━━━━━ RECORD SET

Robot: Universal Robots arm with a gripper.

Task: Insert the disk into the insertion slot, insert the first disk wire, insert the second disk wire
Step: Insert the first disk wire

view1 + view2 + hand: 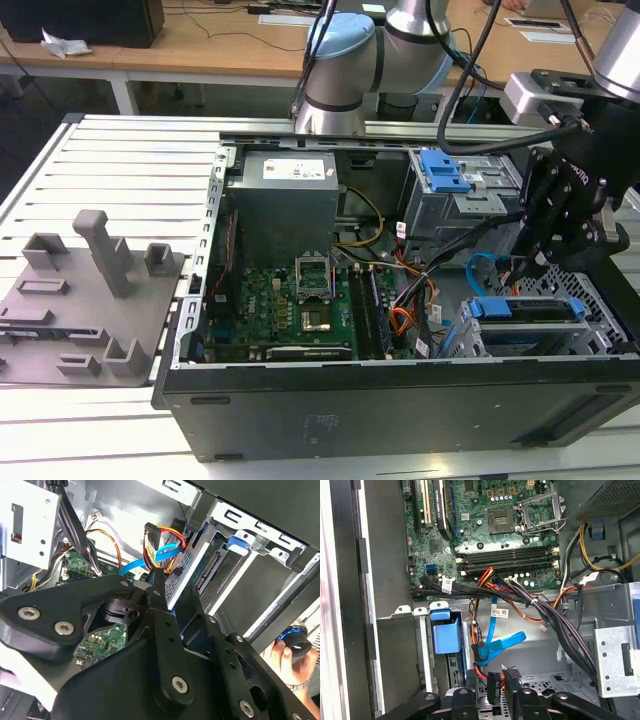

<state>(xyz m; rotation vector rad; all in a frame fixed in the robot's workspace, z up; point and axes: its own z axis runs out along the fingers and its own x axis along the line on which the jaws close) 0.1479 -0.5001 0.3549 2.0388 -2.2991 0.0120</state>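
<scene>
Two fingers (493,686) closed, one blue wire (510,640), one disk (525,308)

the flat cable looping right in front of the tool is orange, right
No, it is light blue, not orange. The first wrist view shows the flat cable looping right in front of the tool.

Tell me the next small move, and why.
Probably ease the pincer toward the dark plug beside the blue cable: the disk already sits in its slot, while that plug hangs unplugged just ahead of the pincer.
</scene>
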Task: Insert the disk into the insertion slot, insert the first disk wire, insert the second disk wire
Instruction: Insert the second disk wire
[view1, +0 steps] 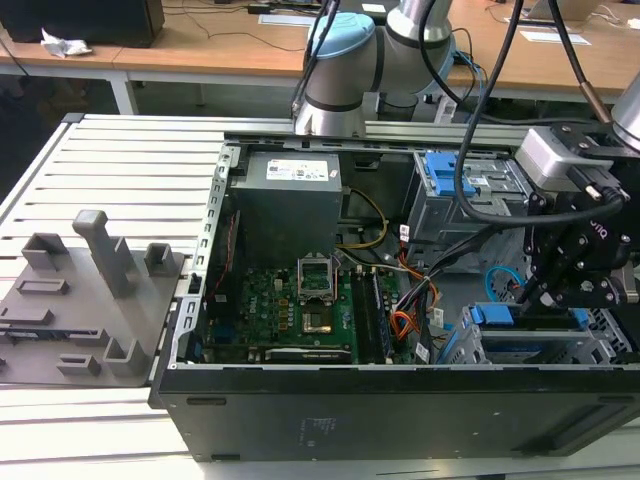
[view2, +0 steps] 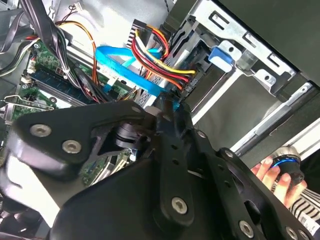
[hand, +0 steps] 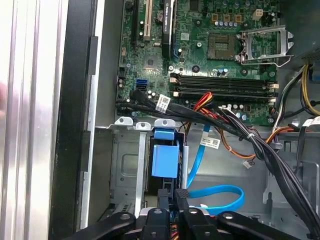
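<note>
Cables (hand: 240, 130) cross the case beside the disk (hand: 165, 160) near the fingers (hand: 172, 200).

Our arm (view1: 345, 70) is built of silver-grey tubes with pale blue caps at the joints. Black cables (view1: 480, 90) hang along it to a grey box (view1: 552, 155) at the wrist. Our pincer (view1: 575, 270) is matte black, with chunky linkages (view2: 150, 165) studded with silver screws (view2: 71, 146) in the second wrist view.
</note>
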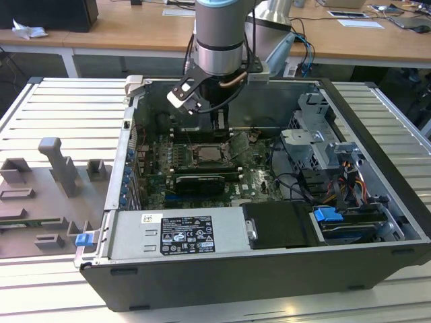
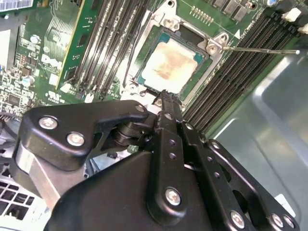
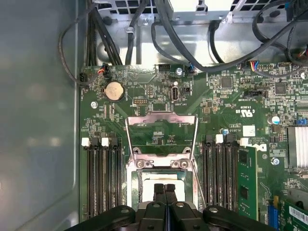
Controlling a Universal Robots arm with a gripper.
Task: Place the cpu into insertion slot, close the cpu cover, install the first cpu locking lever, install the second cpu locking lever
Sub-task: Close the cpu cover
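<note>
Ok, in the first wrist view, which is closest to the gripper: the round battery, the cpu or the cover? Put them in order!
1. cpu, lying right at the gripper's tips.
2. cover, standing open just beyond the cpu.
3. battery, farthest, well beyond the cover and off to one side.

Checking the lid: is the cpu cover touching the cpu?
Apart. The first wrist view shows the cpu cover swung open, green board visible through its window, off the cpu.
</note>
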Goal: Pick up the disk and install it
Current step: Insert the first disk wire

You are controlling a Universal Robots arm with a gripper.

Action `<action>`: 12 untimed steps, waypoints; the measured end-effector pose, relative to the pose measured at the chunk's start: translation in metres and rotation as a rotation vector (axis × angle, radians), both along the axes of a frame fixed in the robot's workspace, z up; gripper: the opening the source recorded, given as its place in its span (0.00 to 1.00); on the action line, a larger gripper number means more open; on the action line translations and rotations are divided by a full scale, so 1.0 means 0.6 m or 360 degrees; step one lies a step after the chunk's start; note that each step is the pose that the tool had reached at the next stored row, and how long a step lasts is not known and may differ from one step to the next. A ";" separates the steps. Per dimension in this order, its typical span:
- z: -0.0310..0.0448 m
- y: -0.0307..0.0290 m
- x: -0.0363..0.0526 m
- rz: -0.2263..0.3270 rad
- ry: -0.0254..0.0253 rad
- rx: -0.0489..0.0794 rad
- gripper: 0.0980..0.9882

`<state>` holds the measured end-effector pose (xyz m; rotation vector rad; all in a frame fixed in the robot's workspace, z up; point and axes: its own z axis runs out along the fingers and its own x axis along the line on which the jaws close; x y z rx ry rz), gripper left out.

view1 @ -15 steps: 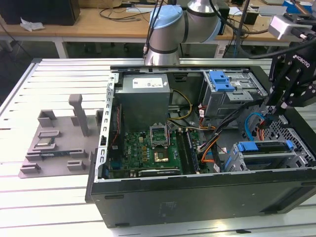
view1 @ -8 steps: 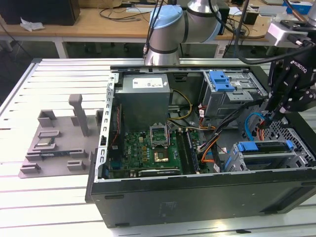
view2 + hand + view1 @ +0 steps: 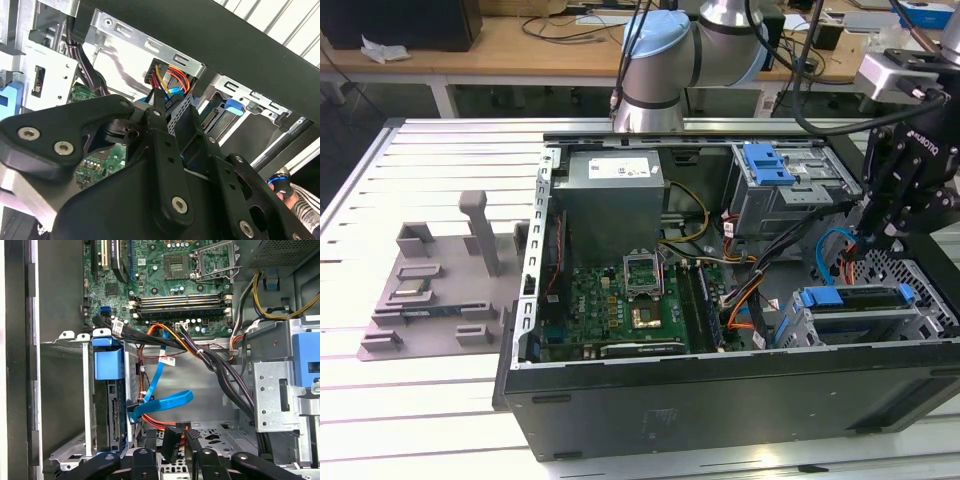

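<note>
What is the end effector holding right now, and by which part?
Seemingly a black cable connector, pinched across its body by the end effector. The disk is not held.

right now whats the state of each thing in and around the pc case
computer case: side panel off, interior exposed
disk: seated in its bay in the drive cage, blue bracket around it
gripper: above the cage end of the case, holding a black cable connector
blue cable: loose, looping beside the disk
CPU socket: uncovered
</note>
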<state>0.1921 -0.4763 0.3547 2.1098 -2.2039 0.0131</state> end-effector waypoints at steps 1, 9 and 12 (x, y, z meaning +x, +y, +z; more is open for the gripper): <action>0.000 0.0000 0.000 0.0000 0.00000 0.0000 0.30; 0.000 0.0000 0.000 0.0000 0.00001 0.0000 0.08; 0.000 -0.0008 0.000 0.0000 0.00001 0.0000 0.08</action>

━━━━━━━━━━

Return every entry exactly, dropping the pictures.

◆ ANSWER FOR THIS EXERCISE
Robot: Universal Robots arm with a gripper.

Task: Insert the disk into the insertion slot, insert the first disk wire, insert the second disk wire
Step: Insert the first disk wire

view1 + view2 + hand: 

<state>(xyz m; rotation vector rad; all in a frame fixed in the robot's workspace, z up; point and axes: its own z axis runs out along the fingers and its own x axis along the line on which the jaws close) 0.1479 -0.5001 0.3549 2.0388 -2.2991 0.0120</state>
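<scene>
Two fingers (493,686) closed, one blue wire (510,640), one disk (525,308)

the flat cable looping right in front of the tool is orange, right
No, it is light blue, not orange. The first wrist view shows the flat cable looping right in front of the tool.

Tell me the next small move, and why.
Probably ease the pincer toward the dark plug beside the blue cable: the disk already sits in its slot, while that plug hangs unplugged just ahead of the pincer.
</scene>
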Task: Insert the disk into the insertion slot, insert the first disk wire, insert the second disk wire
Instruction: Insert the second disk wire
[view1, +0 steps] 
[view2, +0 steps] 
[hand, +0 steps] 
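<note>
Cables (hand: 240, 130) cross the case beside the disk (hand: 165, 160) near the fingers (hand: 172, 200).

Our arm (view1: 345, 70) is built of silver-grey tubes with pale blue caps at the joints. Black cables (view1: 480, 90) hang along it to a grey box (view1: 552, 155) at the wrist. Our pincer (view1: 575, 270) is matte black, with chunky linkages (view2: 150, 165) studded with silver screws (view2: 71, 146) in the second wrist view.
</note>
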Controlling a Universal Robots arm with a gripper.
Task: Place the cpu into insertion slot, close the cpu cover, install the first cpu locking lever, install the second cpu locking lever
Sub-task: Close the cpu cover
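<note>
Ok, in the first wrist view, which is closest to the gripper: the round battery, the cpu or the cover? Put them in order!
1. cpu, lying right at the gripper's tips.
2. cover, standing open just beyond the cpu.
3. battery, farthest, well beyond the cover and off to one side.

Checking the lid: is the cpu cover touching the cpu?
Apart. The first wrist view shows the cpu cover swung open, green board visible through its window, off the cpu.
</note>
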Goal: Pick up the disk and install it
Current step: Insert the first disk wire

You are controlling a Universal Robots arm with a gripper.

Action `<action>`: 12 untimed steps, waypoints; the measured end-effector pose, relative to the pose measured at the chunk's start: translation in metres and rotation as a rotation vector (axis × angle, radians), both along the axes of a frame fixed in the robot's workspace, z up; gripper: the opening the source recorded, given as its place in its span (0.00 to 1.00); on the action line, a larger gripper number means more open; on the action line translations and rotations are divided by a full scale, so 1.0 means 0.6 m or 360 degrees; step one lies a step after the chunk's start; note that each step is the pose that the tool had reached at the next stored row, and how long a step lasts is not known and may differ from one step to the next. A ";" separates the steps. Per dimension in this order, its typical span:
- z: -0.0310..0.0448 m
- y: -0.0307..0.0290 m
- x: -0.0363..0.0526 m
- rz: -0.2263..0.3270 rad
- ry: -0.0254..0.0253 rad
- rx: -0.0489..0.0794 rad
- gripper: 0.0980..0.9882

`<state>` holds the measured end-effector pose (xyz m; rotation vector rad; all in a frame fixed in the robot's workspace, z up; point and axes: its own z axis runs out along the fingers and its own x axis along the line on which the jaws close; x y z rx ry rz), gripper left out.

view1 @ -15 steps: 
view1 @ -8 steps: 
view2 + hand + view1 @ +0 steps: 

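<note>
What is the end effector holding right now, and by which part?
Seemingly a black cable connector, pinched across its body by the end effector. The disk is not held.

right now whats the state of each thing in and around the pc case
computer case: side panel off, interior exposed
disk: seated in its bay in the drive cage, blue bracket around it
gripper: above the cage end of the case, holding a black cable connector
blue cable: loose, looping beside the disk
CPU socket: uncovered
</note>
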<state>0.1921 -0.4763 0.3547 2.1098 -2.2039 0.0131</state> end-effector waypoints at steps 1, 9 and 12 (x, y, z meaning +x, +y, +z; more is open for the gripper): <action>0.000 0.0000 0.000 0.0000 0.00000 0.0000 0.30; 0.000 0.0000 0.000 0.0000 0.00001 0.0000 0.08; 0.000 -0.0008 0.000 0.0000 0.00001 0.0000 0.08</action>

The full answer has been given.